Optimize Your Margin Without Taking On More Credit Risk
July 29, 2020
5 minute read – It’s true that lower market rates are beyond your control, but it may be possible to make up some ground on the loan-to-asset ratio by doing more with the opportunities you’re already getting.
When profitability becomes a focus, cost cutting measures are common – and often appropriate. At the same time, it’s important to realize that it’s not possible to save your way to a viable and vibrant business model. There is no silver bullet, but incremental changes throughout the structure can add up to a real difference.
Applications for loans that are approved but do not fund are lost opportunities. Increasing the funding of approved applications, even by small percentages, can contribute to stronger earnings. Additionally, the actions you take to increase the funding are almost certain to improve the consumer’s experience.

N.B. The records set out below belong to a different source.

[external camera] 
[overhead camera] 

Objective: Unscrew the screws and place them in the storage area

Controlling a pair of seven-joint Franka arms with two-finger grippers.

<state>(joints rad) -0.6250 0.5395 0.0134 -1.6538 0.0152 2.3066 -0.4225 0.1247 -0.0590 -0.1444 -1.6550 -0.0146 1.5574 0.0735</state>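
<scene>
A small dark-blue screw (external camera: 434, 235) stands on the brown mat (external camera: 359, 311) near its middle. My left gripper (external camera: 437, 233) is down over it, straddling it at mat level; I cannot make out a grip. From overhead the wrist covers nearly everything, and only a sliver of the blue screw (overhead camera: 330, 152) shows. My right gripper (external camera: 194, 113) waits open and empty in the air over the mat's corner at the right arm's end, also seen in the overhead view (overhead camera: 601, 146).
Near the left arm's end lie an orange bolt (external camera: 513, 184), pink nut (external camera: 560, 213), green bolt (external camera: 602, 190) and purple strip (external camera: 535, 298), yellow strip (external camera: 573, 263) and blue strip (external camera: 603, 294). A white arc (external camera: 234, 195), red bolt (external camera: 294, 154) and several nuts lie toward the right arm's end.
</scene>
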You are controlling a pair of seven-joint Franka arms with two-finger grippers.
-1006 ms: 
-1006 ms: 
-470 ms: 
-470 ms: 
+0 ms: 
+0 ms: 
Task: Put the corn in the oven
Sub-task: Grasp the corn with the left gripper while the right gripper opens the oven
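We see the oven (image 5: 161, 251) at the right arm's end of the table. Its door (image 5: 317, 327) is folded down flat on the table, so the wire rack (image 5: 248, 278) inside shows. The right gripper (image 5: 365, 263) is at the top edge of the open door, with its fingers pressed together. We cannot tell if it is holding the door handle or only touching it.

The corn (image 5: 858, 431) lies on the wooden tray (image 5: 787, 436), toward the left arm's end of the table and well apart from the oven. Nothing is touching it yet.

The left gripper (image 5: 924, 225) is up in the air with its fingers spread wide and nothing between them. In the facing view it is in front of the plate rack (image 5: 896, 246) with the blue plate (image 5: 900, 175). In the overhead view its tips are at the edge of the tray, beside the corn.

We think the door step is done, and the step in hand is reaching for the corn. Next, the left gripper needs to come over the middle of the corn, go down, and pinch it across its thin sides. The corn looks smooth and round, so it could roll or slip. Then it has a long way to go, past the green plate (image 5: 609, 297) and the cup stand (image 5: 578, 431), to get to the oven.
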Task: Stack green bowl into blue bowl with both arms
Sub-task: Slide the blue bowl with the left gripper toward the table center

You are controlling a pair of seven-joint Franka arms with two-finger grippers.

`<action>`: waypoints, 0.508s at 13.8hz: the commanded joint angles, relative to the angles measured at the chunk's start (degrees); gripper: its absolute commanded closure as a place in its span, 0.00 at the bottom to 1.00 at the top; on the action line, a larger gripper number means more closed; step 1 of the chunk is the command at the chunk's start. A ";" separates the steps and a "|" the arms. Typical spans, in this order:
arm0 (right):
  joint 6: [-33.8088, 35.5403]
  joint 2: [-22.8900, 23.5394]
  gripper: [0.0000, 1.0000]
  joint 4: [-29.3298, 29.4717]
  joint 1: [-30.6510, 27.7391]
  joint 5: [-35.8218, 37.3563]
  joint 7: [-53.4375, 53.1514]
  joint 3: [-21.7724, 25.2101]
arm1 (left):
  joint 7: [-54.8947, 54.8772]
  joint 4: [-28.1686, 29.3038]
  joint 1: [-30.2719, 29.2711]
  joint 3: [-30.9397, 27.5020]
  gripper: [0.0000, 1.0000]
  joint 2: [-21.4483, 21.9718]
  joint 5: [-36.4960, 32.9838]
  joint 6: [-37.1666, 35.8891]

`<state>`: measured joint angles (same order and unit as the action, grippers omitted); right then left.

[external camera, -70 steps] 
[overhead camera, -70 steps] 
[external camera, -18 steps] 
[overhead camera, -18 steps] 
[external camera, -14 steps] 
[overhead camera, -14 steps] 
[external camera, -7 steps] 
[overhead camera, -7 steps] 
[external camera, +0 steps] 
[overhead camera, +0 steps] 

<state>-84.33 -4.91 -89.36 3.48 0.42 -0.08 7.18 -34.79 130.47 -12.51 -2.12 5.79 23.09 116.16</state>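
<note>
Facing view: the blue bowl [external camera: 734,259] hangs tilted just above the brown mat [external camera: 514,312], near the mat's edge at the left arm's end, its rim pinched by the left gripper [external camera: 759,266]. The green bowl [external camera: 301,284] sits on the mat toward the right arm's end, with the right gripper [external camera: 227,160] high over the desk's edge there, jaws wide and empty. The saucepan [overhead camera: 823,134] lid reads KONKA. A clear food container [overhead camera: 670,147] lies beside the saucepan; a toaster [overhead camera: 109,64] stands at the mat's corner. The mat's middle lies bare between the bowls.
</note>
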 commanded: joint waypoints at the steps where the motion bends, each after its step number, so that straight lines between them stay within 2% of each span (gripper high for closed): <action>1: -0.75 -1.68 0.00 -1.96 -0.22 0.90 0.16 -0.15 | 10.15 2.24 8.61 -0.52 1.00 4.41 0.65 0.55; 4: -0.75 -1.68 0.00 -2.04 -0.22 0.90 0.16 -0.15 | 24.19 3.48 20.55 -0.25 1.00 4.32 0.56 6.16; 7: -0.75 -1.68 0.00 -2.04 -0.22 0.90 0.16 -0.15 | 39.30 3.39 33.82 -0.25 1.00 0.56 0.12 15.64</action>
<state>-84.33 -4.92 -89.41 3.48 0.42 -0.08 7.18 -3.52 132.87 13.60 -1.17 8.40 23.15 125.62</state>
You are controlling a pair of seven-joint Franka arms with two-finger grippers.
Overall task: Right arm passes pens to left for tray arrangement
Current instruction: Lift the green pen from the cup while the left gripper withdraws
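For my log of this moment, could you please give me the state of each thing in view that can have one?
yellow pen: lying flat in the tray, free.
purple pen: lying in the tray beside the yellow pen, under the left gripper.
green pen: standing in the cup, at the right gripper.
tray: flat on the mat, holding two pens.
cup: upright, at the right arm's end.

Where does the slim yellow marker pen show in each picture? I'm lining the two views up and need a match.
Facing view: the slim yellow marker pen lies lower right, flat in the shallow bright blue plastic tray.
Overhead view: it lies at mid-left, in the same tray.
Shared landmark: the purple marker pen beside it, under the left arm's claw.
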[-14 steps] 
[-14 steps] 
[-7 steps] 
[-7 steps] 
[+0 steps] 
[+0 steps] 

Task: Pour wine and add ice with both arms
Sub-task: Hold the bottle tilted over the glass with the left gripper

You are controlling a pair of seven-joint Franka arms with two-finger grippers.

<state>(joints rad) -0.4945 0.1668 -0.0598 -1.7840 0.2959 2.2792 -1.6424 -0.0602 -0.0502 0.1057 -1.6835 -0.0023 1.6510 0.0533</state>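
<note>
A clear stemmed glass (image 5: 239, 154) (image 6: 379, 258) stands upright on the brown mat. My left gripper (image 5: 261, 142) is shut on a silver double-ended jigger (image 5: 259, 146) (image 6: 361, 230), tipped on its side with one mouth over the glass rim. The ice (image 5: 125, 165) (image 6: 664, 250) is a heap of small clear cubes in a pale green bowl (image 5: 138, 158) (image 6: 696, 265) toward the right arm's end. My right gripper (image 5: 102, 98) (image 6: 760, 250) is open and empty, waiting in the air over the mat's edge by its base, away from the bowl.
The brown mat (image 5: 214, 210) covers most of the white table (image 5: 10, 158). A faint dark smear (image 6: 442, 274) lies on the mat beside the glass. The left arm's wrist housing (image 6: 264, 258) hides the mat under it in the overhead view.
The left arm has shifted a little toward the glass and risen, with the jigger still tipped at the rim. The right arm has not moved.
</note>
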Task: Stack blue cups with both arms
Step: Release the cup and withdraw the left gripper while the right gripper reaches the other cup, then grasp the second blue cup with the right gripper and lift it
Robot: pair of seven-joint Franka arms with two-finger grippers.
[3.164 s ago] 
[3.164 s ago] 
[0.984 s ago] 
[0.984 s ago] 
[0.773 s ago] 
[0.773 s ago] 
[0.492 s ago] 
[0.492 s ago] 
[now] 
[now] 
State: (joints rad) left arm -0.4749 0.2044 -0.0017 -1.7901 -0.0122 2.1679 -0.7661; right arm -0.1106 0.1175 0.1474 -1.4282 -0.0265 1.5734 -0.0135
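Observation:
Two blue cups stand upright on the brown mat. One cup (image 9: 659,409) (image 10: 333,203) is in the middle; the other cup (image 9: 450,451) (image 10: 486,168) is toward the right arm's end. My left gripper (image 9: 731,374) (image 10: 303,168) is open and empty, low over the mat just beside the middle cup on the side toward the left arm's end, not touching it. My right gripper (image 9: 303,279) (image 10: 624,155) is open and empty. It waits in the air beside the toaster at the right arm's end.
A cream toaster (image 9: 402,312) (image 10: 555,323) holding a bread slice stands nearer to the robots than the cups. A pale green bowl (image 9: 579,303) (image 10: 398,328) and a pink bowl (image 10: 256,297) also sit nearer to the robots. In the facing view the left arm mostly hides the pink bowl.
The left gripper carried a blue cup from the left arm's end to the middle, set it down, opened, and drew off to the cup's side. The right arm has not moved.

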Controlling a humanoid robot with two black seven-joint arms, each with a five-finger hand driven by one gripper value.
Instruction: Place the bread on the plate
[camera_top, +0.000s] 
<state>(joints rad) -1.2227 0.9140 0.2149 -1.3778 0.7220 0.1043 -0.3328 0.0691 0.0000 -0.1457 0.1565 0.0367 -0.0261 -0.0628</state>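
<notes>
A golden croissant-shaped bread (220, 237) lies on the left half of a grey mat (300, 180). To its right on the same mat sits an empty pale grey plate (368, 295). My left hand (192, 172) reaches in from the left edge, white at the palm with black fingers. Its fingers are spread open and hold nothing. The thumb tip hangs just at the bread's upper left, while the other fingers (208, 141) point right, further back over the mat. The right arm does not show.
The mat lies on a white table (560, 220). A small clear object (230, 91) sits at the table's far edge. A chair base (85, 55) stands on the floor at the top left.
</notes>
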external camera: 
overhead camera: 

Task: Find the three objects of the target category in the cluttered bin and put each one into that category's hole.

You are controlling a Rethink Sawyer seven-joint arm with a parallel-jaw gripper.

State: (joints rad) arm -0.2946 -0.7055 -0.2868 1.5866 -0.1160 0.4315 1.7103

Increased funding is often accomplished through faster decisioning, clearer communication, and creating fewer hoops for the consumer to jump through, to name a few.
Take an example of a financial institution that approves 70% of the consumer loan applications it receives. Of the approved applications, it funds 71%. If the average loan balance is $20K, that equates to $497M in booked loans for every 50,000 applications received.
If the percentage of approved loans that fund can be nudged up by 5%, the result is an additional $35M in booked loans for every 50,000 applications received – without bringing more applications in the door or touching underwriting standards.
To estimate the positive impact on revenue, assume that the additional loans have a net yield of 3.5% and the investment alternative yields 1%. Also assume that the loans come on evenly throughout the year, plus we’ll factor in loan runoff (60-month loans with 20% CPR). If this institution receives 50,000 applications per year, the loans would bring $391K more in revenue to the bottom line in the first year than if the funds were in investments.
And the effect increases over time as some of the loan balances added in the first year are still providing income in later years.
Dollars in Thousands
As you work to offset financial pressures, resist zeroing in on operating expense to the exclusion of other opportunities. The improvements that you would make to achieve the gains shown bring positive short-term and long-term impacts by increasing revenue and creating a better experience for your consumers, which may increase the likelihood that they’ll do business with you again in the future.